## Task
Transcribe word for word the lines below from the line with "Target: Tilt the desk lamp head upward" through the line with "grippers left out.", ends included.

## Provided records
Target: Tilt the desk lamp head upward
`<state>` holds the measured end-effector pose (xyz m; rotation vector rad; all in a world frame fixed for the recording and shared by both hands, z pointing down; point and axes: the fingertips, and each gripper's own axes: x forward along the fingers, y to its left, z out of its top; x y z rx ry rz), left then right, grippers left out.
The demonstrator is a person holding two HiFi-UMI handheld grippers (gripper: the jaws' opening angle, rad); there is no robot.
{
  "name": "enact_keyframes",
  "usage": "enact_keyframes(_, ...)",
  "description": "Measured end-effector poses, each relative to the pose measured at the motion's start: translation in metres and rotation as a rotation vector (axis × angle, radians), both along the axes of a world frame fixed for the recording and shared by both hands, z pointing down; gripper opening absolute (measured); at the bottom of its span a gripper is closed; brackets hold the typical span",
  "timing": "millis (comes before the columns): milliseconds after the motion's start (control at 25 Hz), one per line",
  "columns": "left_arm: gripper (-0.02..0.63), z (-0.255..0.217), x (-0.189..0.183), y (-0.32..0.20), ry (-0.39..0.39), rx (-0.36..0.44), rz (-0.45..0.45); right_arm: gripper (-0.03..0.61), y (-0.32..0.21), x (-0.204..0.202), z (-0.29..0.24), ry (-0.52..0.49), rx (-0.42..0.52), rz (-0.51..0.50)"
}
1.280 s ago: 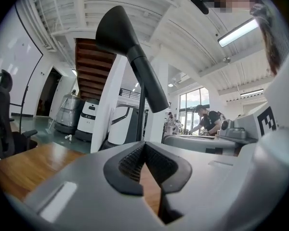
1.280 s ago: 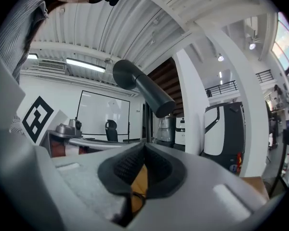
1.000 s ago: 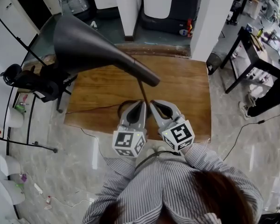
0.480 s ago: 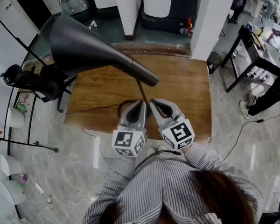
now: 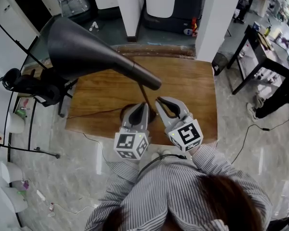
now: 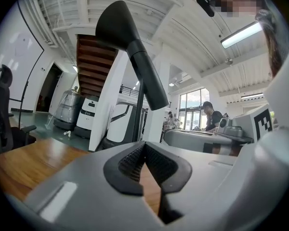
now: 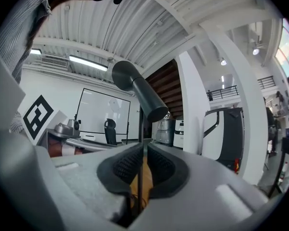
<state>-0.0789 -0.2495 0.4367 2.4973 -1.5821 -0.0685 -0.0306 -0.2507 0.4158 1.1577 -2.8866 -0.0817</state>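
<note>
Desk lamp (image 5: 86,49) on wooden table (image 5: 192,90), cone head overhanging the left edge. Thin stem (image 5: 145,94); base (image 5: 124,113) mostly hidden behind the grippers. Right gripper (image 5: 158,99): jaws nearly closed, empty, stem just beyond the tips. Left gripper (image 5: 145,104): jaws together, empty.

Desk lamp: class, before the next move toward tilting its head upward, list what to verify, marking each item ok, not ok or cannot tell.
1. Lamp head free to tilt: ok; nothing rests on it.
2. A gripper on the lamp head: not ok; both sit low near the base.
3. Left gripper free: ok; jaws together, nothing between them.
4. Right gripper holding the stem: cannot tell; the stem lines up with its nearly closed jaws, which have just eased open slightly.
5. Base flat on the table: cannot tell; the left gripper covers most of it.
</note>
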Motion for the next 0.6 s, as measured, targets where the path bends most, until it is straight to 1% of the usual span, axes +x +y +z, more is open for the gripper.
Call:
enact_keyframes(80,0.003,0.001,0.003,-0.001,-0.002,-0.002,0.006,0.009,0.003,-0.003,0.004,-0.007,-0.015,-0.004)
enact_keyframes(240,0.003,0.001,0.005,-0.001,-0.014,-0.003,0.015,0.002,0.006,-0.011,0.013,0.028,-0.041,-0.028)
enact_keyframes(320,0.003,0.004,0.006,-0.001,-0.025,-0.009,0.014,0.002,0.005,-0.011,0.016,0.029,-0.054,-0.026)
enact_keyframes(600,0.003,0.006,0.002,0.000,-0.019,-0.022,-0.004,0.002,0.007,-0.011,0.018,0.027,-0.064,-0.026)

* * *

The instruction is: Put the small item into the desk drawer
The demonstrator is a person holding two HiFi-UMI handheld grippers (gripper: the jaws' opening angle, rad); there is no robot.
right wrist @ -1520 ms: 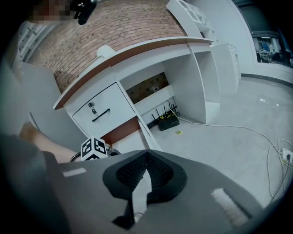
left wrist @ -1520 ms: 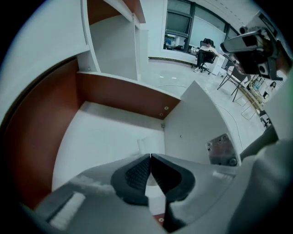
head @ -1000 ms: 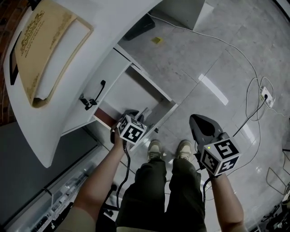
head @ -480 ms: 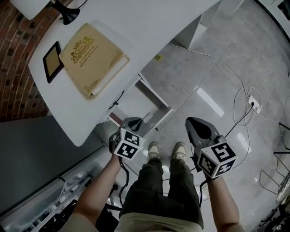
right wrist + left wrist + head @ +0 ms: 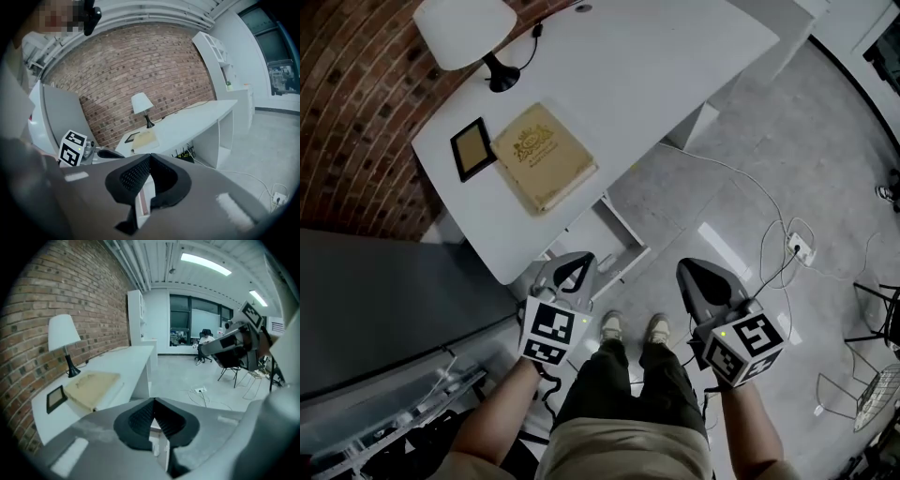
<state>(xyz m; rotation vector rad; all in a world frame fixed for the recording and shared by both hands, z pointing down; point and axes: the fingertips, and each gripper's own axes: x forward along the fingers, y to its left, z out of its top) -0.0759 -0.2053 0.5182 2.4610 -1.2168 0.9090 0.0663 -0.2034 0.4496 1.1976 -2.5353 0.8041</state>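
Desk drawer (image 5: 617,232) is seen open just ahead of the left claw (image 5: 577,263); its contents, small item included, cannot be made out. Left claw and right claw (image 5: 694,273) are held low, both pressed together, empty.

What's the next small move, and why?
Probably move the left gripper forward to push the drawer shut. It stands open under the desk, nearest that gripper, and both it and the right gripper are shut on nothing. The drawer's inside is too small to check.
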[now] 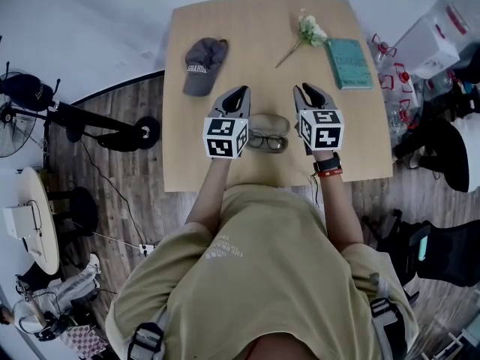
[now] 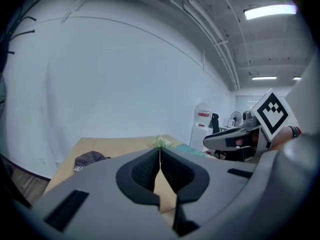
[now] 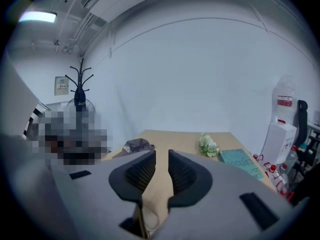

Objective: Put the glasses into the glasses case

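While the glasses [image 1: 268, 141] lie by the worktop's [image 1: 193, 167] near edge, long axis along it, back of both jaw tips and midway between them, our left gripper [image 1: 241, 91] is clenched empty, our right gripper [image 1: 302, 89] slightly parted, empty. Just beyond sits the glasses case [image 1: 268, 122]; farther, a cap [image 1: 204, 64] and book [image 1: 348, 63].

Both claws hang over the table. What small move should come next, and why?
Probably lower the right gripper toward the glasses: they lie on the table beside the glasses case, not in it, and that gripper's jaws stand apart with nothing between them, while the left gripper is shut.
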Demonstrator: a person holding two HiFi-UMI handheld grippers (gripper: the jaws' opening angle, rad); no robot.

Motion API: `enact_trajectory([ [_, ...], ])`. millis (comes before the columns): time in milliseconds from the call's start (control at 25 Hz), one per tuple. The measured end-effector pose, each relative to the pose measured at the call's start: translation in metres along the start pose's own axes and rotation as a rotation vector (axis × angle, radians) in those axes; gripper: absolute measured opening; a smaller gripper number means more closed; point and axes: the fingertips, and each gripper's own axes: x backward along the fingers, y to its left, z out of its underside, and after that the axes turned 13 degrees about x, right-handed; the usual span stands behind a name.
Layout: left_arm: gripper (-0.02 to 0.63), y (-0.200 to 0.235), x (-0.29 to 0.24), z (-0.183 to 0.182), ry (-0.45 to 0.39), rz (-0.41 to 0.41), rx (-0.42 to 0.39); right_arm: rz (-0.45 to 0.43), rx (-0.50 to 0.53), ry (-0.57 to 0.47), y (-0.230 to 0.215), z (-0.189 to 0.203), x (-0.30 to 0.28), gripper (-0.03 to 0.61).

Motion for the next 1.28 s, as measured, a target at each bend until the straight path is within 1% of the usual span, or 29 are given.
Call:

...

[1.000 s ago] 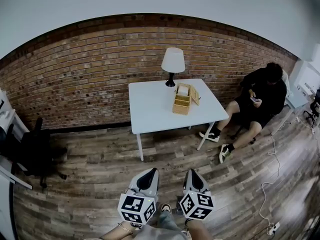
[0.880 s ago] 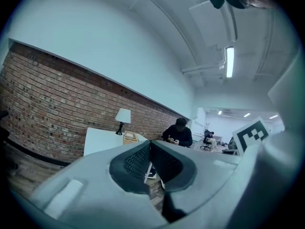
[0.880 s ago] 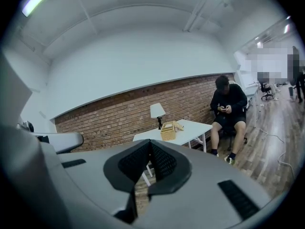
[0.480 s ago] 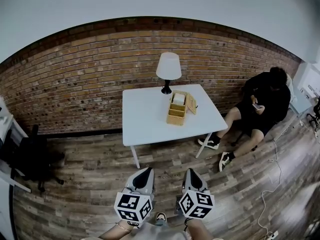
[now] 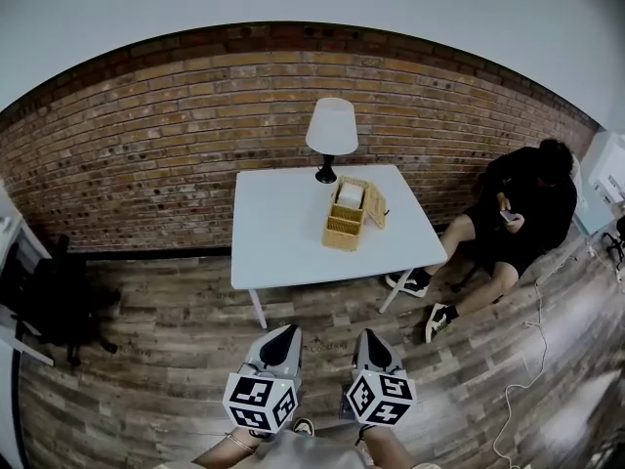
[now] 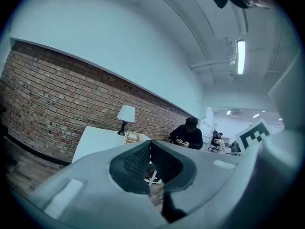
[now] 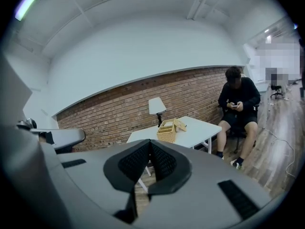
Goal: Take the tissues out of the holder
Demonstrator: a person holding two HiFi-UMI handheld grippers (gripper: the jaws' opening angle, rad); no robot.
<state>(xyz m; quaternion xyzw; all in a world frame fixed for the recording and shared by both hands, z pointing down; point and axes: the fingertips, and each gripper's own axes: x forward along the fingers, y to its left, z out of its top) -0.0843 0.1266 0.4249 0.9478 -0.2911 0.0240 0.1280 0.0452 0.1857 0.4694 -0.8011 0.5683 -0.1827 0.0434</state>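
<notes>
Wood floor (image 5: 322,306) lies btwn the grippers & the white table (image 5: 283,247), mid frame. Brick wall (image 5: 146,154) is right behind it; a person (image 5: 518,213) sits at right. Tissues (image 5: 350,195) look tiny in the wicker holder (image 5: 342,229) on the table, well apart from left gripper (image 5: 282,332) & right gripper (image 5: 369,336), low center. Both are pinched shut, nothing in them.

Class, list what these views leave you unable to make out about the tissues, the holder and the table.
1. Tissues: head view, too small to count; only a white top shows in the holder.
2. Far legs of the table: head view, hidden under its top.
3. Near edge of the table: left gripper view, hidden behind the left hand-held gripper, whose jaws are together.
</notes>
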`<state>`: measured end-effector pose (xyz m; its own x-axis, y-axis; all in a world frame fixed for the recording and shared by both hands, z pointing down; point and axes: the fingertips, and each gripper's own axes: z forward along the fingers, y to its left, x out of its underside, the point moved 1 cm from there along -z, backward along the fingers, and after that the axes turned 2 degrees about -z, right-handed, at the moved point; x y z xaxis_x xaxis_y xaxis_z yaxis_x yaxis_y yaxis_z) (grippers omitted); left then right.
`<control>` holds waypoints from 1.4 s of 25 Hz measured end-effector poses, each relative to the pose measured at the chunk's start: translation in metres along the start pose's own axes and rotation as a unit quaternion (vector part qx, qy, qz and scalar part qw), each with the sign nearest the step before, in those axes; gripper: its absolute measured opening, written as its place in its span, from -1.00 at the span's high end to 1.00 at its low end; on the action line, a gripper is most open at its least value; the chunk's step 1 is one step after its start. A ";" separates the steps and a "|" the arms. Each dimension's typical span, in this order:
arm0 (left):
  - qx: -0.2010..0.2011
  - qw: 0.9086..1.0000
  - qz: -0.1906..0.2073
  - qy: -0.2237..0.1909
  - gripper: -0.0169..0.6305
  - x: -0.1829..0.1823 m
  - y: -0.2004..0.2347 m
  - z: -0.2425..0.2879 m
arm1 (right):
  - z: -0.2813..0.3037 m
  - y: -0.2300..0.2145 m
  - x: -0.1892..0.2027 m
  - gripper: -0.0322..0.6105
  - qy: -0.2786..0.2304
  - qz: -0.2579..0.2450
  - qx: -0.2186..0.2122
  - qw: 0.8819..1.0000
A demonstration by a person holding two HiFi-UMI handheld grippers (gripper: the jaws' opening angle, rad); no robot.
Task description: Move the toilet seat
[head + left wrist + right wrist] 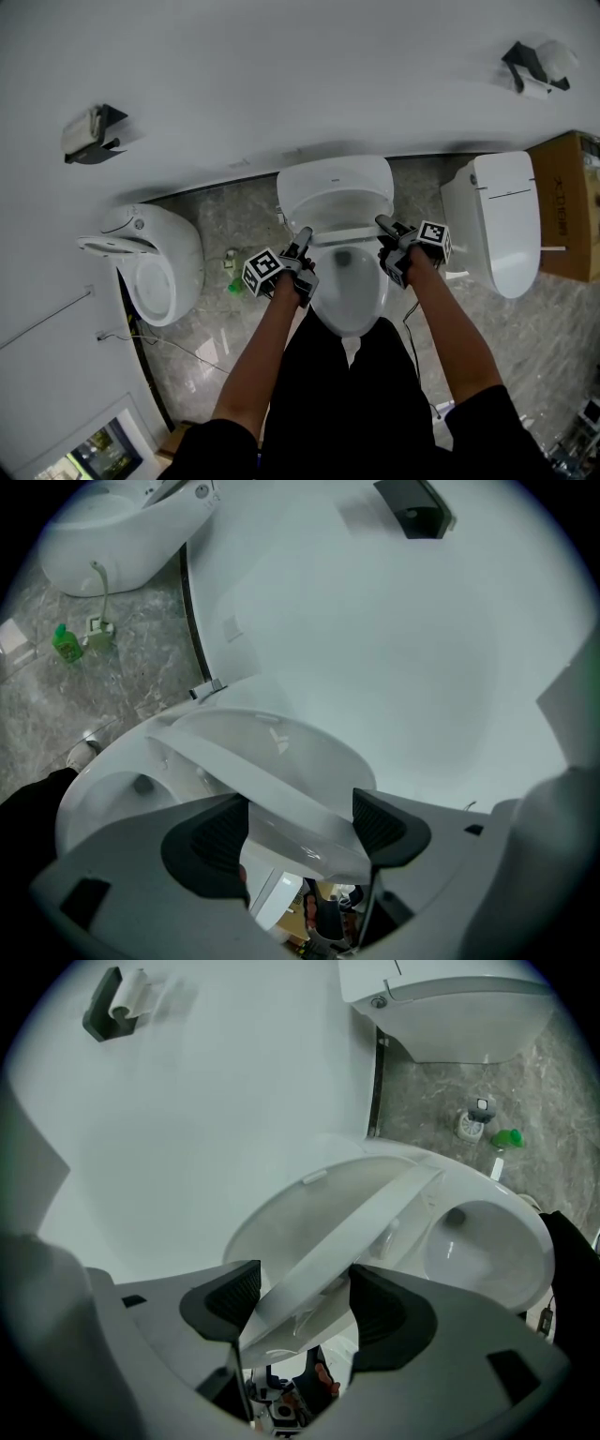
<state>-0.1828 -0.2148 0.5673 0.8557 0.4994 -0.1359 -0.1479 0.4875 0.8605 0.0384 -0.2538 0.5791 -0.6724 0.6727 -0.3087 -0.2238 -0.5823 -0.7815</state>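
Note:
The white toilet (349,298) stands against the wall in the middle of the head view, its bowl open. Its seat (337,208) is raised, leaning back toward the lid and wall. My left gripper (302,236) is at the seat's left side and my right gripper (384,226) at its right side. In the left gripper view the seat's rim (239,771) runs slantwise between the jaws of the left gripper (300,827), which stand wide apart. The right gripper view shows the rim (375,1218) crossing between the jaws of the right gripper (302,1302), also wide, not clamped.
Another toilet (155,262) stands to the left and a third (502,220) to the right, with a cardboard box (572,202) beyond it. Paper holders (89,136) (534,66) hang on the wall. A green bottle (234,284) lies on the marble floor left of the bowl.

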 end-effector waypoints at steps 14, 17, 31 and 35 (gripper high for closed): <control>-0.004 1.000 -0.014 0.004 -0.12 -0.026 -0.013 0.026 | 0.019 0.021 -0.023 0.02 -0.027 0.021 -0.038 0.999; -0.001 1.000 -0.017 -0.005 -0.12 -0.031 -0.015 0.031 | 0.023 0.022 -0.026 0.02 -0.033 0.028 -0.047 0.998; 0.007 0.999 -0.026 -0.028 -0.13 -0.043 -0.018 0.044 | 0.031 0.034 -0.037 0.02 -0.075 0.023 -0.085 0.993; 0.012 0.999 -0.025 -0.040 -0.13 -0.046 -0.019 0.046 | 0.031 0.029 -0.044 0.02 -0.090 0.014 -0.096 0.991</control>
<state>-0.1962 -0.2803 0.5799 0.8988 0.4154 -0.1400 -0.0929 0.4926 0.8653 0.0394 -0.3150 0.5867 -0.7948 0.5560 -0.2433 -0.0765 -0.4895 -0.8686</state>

## Solution for this problem
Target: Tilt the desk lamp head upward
`<state>` holds the measured end-effector pose (xyz m; rotation vector rad; all in a world frame fixed for the recording and shared by both hands, z pointing down; point and axes: the fingertips, and each gripper's own axes: x forward along the fingers, y to its left, z out of its top; x y z rx ry rz), left then right, grippers left out.

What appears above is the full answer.